(Your task): Show each line of the records below where the word "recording" occurs.

[Data excerpts]
--- START ---
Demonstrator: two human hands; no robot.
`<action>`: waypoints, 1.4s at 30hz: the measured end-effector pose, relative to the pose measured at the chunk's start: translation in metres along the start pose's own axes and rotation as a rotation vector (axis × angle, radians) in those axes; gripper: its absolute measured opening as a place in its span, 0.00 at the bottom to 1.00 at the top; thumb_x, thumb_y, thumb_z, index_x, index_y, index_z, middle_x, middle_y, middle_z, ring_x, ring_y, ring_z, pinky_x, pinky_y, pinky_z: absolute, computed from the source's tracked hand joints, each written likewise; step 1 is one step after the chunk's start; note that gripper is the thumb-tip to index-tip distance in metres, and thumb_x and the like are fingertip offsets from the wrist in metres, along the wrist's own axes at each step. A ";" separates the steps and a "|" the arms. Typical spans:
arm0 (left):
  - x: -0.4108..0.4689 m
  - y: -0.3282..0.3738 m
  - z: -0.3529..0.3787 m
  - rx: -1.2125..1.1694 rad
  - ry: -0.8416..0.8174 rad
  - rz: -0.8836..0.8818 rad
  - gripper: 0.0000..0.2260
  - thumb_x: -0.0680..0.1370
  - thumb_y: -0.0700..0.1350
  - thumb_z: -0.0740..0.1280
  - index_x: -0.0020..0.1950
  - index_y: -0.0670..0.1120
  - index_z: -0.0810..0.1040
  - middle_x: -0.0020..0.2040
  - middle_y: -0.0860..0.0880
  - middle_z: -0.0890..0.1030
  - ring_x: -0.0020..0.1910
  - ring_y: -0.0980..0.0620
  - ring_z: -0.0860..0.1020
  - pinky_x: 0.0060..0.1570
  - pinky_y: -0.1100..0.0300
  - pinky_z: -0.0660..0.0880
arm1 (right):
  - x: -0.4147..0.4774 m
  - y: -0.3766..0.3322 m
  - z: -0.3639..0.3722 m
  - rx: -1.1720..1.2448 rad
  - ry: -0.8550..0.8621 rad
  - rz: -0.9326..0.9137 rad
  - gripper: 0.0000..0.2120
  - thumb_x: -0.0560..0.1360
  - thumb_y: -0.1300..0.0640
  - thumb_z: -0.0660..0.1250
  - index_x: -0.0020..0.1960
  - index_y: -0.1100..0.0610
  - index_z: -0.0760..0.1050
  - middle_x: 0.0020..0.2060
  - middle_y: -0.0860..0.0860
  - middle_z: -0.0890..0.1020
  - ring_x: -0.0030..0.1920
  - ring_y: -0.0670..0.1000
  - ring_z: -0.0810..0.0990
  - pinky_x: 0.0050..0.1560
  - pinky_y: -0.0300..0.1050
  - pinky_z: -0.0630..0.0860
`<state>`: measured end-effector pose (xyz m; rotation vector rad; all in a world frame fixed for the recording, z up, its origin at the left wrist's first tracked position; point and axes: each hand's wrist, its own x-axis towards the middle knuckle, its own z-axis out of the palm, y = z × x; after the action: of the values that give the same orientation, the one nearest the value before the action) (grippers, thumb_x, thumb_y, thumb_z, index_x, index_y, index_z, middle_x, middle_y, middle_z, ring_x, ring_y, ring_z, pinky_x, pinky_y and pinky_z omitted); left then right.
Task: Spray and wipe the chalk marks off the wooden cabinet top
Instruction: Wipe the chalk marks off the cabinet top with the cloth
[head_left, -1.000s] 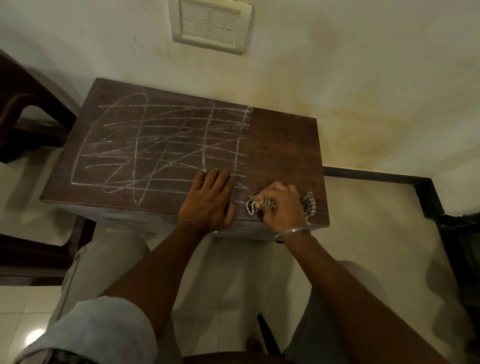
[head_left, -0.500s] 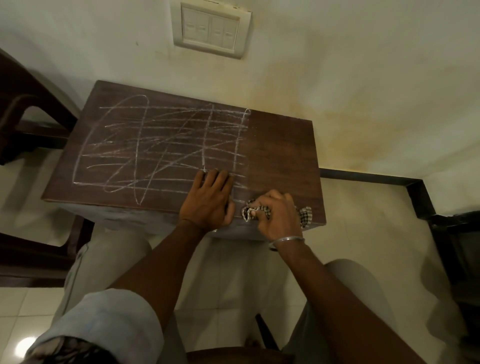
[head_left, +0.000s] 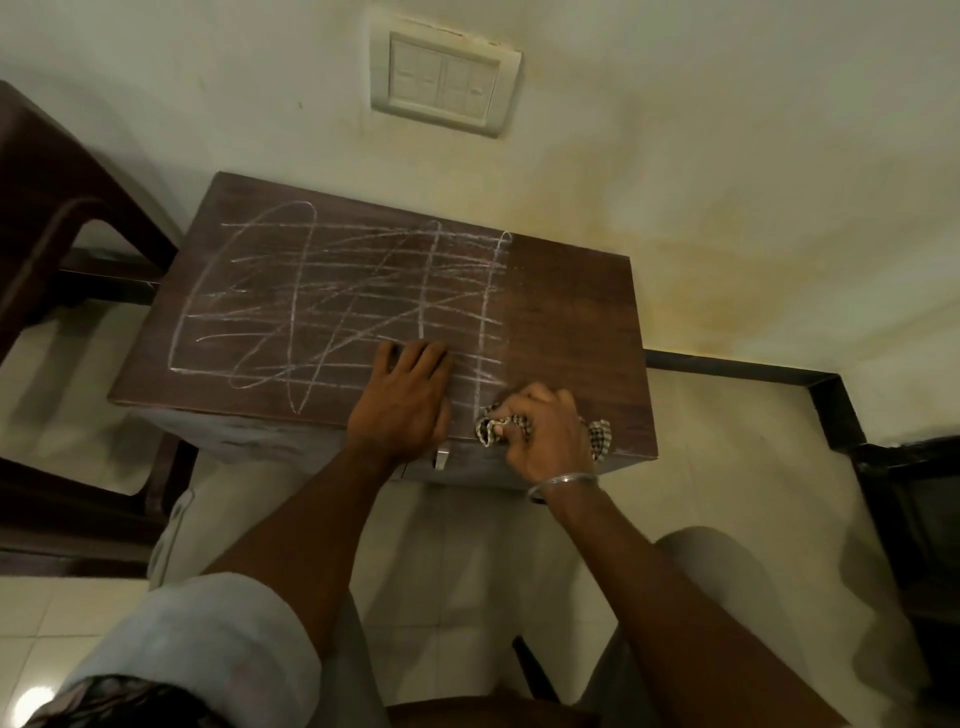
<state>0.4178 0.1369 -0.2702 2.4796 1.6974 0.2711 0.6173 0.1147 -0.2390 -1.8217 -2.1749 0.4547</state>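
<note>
A dark wooden cabinet top (head_left: 571, 312) stands against the wall. White chalk marks (head_left: 332, 301) cross its left and middle parts; the right strip shows bare wood. My left hand (head_left: 405, 400) lies flat on the top near the front edge, fingers straight, over some chalk lines. My right hand (head_left: 545, 431) grips a bunched checkered cloth (head_left: 498, 428) at the front edge, just right of the last vertical chalk line. A second bit of the cloth sticks out to the right of that hand. No spray bottle is in view.
A switch plate (head_left: 444, 83) is on the wall above the cabinet. A dark chair (head_left: 57, 218) stands to the left. A small metal handle (head_left: 441, 460) shows on the cabinet front. Dark skirting (head_left: 779, 371) runs along the tiled floor at right.
My right hand with the cloth has slid a little toward the front edge of the top. My left hand has stayed in place.
</note>
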 end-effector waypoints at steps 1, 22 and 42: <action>0.001 0.001 0.001 0.001 0.014 -0.002 0.26 0.75 0.52 0.55 0.66 0.38 0.76 0.65 0.41 0.75 0.63 0.42 0.70 0.64 0.38 0.67 | 0.007 0.000 0.000 -0.001 0.005 0.013 0.08 0.71 0.60 0.71 0.44 0.47 0.81 0.46 0.44 0.77 0.48 0.52 0.70 0.42 0.45 0.71; 0.001 0.002 0.000 -0.031 0.040 -0.045 0.24 0.75 0.51 0.55 0.65 0.40 0.77 0.65 0.41 0.76 0.64 0.42 0.73 0.67 0.36 0.67 | 0.031 -0.021 0.009 -0.011 0.070 0.078 0.08 0.72 0.59 0.71 0.45 0.46 0.81 0.47 0.45 0.78 0.49 0.52 0.70 0.44 0.47 0.72; 0.003 0.001 0.010 -0.040 0.110 -0.083 0.23 0.77 0.50 0.58 0.67 0.40 0.77 0.67 0.42 0.76 0.67 0.43 0.72 0.71 0.40 0.65 | 0.063 -0.012 0.006 -0.047 0.013 0.024 0.08 0.72 0.59 0.70 0.44 0.46 0.80 0.46 0.44 0.77 0.50 0.51 0.69 0.43 0.45 0.70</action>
<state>0.4223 0.1397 -0.2798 2.4006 1.8124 0.4357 0.5934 0.1741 -0.2397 -1.8717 -2.1749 0.3994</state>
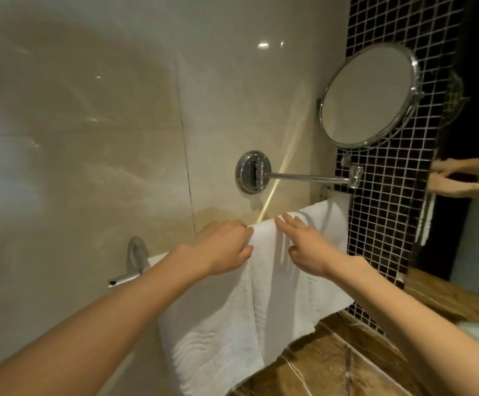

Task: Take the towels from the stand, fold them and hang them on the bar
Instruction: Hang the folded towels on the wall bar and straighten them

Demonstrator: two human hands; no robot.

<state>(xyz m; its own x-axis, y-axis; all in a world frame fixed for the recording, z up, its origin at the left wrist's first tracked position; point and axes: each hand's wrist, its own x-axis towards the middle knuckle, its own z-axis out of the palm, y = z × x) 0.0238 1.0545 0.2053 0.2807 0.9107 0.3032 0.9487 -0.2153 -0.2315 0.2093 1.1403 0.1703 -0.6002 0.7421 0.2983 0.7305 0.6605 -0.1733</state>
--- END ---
(Answer):
`<state>`: measured end-effector pose (xyz m; rotation vector rad; all in a world frame fixed for the recording, z up, its origin at the left wrist's first tracked position; point and axes: each hand's wrist, its own x-axis towards the middle knuckle, its own z-axis out of the palm, y = z × x; after the action: of the values that give the same orientation, the one nearest the value before the action) (grippers, thumb_x, thumb_y, thumb_z, index_x, index_y, index_z, middle_x, middle_y, middle_z, ring_x, ring_y, ring_z, pinky_x, pinky_y and pinky_z omitted); left then right.
<state>(xyz m; its own x-axis, y-axis; all in a world frame fixed for the recording, z up, its origin at the left wrist's first tracked position; point and axes: each hand's wrist, its own x-axis towards the middle knuckle, its own z-axis out of the palm, y = z × x) 0.0238 1.0545 0.2053 0.2807 0.9107 0.3032 0.9487 -0.2153 -0.2315 0.2093 1.1403 0.1703 -0.6002 0.7421 0.2983 0.7305 0.6605 -0.1733</state>

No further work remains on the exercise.